Date: Mon, 08 Feb 2016 11:32:28 -0500 [thread overview]
Message-ID: <1454949148.2648.215.camel@linux.vnet.ibm.com> (raw)
In-Reply-To: <14858.1454946832@warthog.procyon.org.uk>
On Mon, 2016-02-08 at 15:53 +0000, David Howells wrote:
> Mimi Zohar <zohar@linux.vnet.ibm.com> wrote:
>
> > Right, this patch makes the system blacklist keyring writable by
> > userspace and removes the IMA blacklist.

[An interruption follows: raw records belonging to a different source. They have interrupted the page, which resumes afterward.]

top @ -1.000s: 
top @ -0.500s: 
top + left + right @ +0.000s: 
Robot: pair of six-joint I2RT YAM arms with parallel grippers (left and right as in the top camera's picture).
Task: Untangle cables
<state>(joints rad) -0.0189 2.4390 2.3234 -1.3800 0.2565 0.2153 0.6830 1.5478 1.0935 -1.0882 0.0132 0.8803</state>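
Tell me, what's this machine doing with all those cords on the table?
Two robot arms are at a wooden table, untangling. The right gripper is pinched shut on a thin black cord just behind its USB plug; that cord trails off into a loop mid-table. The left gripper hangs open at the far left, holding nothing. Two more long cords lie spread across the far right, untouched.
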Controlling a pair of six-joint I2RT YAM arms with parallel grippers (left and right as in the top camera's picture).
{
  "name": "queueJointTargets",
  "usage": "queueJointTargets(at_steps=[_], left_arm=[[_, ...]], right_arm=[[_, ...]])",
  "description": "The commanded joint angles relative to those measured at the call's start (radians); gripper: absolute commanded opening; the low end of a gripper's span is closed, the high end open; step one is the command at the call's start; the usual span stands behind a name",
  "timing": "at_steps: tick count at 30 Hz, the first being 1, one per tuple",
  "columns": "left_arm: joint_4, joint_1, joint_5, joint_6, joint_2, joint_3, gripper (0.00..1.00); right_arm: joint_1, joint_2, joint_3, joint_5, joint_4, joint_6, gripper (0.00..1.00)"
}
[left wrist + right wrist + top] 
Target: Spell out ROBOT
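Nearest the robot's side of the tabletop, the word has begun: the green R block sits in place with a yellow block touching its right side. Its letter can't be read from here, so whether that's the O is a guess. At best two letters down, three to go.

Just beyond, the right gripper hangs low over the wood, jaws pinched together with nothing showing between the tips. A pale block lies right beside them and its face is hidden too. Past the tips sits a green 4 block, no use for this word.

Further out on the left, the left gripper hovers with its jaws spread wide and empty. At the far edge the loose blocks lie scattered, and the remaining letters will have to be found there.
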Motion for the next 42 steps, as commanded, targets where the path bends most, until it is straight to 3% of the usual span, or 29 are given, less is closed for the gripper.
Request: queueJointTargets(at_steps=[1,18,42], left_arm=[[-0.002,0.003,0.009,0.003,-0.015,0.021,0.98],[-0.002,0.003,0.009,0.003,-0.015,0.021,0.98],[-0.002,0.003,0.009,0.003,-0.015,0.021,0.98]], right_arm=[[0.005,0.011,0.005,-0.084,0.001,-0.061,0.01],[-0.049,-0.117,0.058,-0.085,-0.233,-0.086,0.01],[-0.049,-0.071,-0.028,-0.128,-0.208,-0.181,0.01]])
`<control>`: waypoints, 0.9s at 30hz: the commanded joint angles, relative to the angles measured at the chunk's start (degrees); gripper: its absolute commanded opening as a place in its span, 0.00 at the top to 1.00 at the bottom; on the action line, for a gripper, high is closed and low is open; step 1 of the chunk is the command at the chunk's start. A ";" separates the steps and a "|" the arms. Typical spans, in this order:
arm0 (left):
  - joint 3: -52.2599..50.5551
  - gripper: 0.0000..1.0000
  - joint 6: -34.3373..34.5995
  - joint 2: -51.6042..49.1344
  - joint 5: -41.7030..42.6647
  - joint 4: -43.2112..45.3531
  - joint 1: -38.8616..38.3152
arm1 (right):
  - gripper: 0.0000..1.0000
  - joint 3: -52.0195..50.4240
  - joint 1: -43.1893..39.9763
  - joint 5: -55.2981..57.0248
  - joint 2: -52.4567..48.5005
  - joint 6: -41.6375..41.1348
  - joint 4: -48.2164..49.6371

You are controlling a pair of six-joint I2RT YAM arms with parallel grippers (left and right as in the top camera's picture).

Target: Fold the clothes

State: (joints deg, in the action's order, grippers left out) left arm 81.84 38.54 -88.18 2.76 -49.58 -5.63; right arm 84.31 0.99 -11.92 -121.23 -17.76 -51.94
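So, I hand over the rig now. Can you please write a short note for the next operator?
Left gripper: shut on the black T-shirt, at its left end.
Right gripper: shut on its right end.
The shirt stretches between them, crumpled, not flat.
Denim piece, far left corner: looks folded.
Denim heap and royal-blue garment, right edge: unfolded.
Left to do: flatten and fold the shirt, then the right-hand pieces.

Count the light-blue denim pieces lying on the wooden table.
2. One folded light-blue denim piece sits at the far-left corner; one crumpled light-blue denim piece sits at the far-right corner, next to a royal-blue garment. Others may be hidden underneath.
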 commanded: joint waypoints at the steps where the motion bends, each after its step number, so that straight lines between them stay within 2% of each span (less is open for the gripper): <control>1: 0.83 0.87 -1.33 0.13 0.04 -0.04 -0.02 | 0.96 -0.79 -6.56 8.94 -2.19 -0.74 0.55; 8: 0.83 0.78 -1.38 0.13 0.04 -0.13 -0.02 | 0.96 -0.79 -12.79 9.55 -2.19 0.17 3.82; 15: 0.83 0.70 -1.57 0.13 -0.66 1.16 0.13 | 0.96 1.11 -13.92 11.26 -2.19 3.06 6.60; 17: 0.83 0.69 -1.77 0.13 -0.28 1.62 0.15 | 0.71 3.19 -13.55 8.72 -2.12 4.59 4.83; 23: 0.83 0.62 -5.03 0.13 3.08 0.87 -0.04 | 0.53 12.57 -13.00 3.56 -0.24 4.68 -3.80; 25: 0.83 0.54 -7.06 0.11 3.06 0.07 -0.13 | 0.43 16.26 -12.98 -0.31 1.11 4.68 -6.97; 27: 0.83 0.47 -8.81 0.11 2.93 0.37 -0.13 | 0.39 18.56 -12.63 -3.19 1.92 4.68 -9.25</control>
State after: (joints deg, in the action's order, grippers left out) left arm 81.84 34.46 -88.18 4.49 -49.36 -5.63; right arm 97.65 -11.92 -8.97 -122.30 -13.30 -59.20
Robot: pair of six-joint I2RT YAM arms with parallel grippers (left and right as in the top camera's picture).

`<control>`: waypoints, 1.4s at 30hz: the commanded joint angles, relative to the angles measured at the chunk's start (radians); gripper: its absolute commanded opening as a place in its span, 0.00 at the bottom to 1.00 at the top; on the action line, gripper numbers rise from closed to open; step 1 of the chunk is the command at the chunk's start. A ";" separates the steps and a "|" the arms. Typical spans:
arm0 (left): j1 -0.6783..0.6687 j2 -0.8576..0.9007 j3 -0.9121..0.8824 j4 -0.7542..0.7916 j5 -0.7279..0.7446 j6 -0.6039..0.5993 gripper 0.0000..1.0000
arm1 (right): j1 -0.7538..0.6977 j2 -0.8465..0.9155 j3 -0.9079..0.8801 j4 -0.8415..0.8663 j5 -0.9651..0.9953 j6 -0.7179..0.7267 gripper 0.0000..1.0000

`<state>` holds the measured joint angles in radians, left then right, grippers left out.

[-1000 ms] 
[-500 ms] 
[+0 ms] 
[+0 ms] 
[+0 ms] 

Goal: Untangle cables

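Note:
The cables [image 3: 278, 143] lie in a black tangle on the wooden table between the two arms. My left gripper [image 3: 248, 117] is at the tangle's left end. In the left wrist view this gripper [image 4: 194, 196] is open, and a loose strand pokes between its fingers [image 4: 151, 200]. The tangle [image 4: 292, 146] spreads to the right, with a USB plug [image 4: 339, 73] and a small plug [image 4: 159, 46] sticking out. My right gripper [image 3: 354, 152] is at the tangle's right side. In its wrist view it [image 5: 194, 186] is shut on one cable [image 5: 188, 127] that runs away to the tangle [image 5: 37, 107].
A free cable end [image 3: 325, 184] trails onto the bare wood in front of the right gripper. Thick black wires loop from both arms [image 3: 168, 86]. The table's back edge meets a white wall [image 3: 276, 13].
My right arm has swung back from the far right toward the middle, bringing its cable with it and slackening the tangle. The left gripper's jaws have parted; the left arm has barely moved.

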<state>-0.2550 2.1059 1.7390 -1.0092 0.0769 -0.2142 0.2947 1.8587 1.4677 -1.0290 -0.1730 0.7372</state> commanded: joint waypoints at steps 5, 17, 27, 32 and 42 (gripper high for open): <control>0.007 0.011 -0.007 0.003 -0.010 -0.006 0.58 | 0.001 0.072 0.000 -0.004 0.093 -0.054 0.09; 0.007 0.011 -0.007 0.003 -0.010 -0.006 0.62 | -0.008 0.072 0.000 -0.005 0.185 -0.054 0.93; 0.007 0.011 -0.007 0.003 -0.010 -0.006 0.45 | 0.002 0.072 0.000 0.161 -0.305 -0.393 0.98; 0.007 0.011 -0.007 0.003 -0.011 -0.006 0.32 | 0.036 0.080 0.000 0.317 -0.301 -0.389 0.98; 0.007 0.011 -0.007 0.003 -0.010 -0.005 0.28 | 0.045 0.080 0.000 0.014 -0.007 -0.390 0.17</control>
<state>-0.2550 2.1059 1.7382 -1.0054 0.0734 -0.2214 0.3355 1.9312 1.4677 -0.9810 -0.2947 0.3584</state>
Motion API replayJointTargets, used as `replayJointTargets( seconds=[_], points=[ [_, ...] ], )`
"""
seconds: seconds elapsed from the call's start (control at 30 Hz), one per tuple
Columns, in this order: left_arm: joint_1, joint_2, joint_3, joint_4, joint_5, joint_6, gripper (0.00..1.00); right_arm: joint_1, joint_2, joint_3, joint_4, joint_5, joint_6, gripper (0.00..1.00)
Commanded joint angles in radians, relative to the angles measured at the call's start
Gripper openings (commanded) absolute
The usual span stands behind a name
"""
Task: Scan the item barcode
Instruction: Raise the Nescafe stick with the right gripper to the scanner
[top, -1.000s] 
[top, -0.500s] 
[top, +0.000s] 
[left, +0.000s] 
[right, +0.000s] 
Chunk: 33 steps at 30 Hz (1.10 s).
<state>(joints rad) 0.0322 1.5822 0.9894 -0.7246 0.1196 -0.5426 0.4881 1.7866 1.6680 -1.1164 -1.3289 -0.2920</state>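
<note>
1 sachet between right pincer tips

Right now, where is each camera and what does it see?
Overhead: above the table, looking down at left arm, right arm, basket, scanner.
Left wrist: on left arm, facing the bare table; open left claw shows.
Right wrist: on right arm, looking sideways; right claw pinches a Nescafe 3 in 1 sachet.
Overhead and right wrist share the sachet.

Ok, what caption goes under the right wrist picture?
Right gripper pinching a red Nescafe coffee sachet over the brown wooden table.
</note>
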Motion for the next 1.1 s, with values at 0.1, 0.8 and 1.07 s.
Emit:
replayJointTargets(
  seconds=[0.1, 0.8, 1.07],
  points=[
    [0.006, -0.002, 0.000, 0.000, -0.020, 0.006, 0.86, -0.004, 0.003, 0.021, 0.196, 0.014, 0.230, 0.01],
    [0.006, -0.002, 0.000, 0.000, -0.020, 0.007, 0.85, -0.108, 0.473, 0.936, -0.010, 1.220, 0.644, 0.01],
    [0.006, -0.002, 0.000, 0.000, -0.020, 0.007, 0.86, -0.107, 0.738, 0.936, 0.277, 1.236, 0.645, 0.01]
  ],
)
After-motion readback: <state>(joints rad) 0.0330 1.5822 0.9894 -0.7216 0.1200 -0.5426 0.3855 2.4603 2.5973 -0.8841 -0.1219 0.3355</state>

What I don't understand is how
> > to add a key that is currently on the IMA keyring to the system
> > blacklist?
>
> You can do this from userspace with "keyctl link". Admittedly, this attaches
> the entire key to the blacklist keyring, not just the ID. But that's
> basically what you're doing at the moment, right.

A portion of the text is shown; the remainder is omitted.